━━━━━ DATASET SECTION ━━━━━
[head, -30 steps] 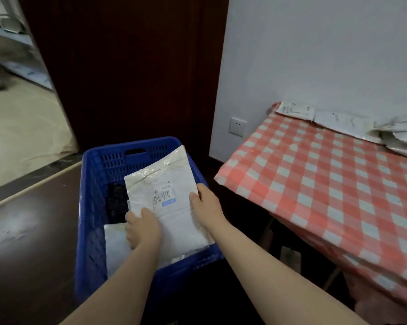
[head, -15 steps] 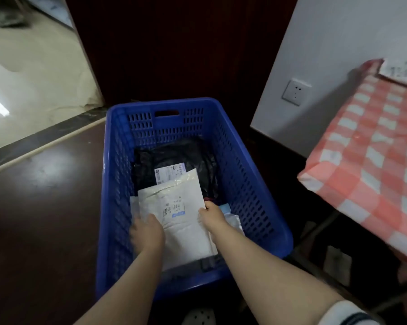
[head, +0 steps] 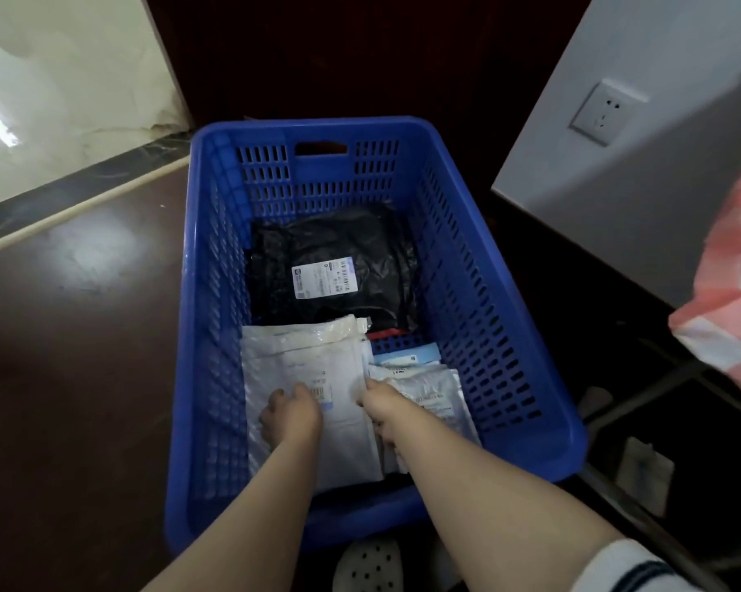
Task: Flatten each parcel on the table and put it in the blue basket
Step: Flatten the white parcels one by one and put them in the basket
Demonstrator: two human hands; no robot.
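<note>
The blue basket [head: 467, 232] stands on the dark floor in front of me. A white padded parcel [head: 300, 361] lies flat at its near left on the bottom. My left hand [head: 292, 414] rests on the parcel's label, fingers curled on it. My right hand [head: 379, 405] grips the parcel's right edge. A black parcel [head: 360, 245] with a white label lies at the far end. More white parcels [head: 428, 390] lie under my right wrist, partly hidden.
The corner of the table with its red-checked cloth [head: 727, 301] hangs at the right edge. A white wall with a socket [head: 603, 113] is behind it. My shoe [head: 369, 566] shows below the basket. Dark floor lies to the left.
Both hands have lowered the white parcel from above the basket rim down onto its bottom. My view has tilted downward, so the table has slid out to the right.
</note>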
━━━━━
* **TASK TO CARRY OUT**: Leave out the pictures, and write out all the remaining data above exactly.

* **EXPECTED ANSWER**:
[head, -30 steps] 
[head, -15 steps] 
[head, +0 steps] 
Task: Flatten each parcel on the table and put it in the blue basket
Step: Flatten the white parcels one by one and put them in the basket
Demonstrator: two human hands; no robot.
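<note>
The blue basket [head: 467, 232] stands on the dark floor in front of me. A white padded parcel [head: 300, 361] lies flat at its near left on the bottom. My left hand [head: 292, 414] rests on the parcel's label, fingers curled on it. My right hand [head: 379, 405] grips the parcel's right edge. A black parcel [head: 360, 245] with a white label lies at the far end. More white parcels [head: 428, 390] lie under my right wrist, partly hidden.
The corner of the table with its red-checked cloth [head: 727, 301] hangs at the right edge. A white wall with a socket [head: 603, 113] is behind it. My shoe [head: 369, 566] shows below the basket. Dark floor lies to the left.
Both hands have lowered the white parcel from above the basket rim down onto its bottom. My view has tilted downward, so the table has slid out to the right.
</note>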

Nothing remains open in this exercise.